- INSTRUCTIONS FOR THE TASK: All of the data below is to be returned unaltered.

- SUPPLIED MATERIAL:
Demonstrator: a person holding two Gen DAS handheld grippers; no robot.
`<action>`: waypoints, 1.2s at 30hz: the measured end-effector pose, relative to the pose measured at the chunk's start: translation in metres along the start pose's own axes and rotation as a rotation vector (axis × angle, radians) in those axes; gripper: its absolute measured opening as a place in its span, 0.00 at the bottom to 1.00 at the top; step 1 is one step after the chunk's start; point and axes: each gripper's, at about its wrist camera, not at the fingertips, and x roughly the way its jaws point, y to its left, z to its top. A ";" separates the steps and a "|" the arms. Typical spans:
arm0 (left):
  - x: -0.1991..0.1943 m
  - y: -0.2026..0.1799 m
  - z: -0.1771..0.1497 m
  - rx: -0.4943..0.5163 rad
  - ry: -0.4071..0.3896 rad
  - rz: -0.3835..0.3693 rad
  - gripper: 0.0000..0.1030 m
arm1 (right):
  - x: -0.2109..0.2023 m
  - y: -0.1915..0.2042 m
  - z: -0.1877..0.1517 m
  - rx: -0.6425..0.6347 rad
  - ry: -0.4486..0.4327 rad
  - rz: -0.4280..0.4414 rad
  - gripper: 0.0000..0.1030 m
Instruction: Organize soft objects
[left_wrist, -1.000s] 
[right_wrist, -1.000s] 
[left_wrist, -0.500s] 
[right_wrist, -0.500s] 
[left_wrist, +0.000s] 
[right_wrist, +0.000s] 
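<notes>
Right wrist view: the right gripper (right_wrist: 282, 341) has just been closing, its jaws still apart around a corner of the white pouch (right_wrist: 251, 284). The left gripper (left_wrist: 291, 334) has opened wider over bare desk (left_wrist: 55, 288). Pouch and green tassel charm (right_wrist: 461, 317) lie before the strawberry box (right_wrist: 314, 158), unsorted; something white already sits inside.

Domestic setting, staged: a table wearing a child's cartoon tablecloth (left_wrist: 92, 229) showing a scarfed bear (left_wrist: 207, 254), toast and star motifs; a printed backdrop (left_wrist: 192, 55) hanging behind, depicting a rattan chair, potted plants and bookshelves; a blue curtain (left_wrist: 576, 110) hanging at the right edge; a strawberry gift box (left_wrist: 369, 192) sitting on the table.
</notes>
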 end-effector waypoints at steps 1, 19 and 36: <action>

- WRITTEN REPLY:
Demonstrator: a person holding two Gen DAS handheld grippers; no robot.
`<action>`: waypoints, 1.2s at 30hz: the measured end-effector pose, relative to the pose measured at the chunk's start: translation in metres along the start pose's own axes and rotation as a rotation vector (axis × angle, radians) in those axes; gripper: its absolute measured opening as a place in its span, 0.00 at the bottom to 1.00 at the top; step 1 is one step after the chunk's start; point and axes: each gripper's, at about its wrist camera, not at the fingertips, and x roughly the way its jaws point, y to its left, z to its top. A ";" separates the steps and a "|" the arms. Typical spans:
arm0 (left):
  - x: -0.1991..0.1943 m
  - y: -0.2026..0.1799 m
  - z: -0.1771..0.1497 m
  - rx: -0.4943..0.5163 rad
  - ry: -0.4071..0.3896 rad
  - rz: -0.3835..0.3693 rad
  - gripper: 0.0000..0.1030 m
arm1 (right):
  - x: -0.2109..0.2023 m
  - y: -0.1915..0.2042 m
  - z: -0.1877..0.1517 m
  - rx: -0.6425..0.6347 rad
  - ry: -0.4486..0.4327 rad
  - rz: -0.4280..0.4414 rad
  - gripper: 0.0000..0.1030 m
Instruction: Organize soft objects
[left_wrist, -1.000s] 
[right_wrist, -1.000s] 
[left_wrist, -0.500s] 
[right_wrist, -0.500s] 
[left_wrist, +0.000s] 
[right_wrist, +0.000s] 
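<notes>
Right wrist view: the right gripper (right_wrist: 282, 341) has just been closing, its jaws still apart around a corner of the white pouch (right_wrist: 251, 284). The left gripper (left_wrist: 291, 334) has opened wider over bare desk (left_wrist: 55, 288). Pouch and green tassel charm (right_wrist: 461, 317) lie before the strawberry box (right_wrist: 314, 158), unsorted; something white already sits inside.

Domestic setting, staged: a table wearing a child's cartoon tablecloth (left_wrist: 92, 229) showing a scarfed bear (left_wrist: 207, 254), toast and star motifs; a printed backdrop (left_wrist: 192, 55) hanging behind, depicting a rattan chair, potted plants and bookshelves; a blue curtain (left_wrist: 576, 110) hanging at the right edge; a strawberry gift box (left_wrist: 369, 192) sitting on the table.
</notes>
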 end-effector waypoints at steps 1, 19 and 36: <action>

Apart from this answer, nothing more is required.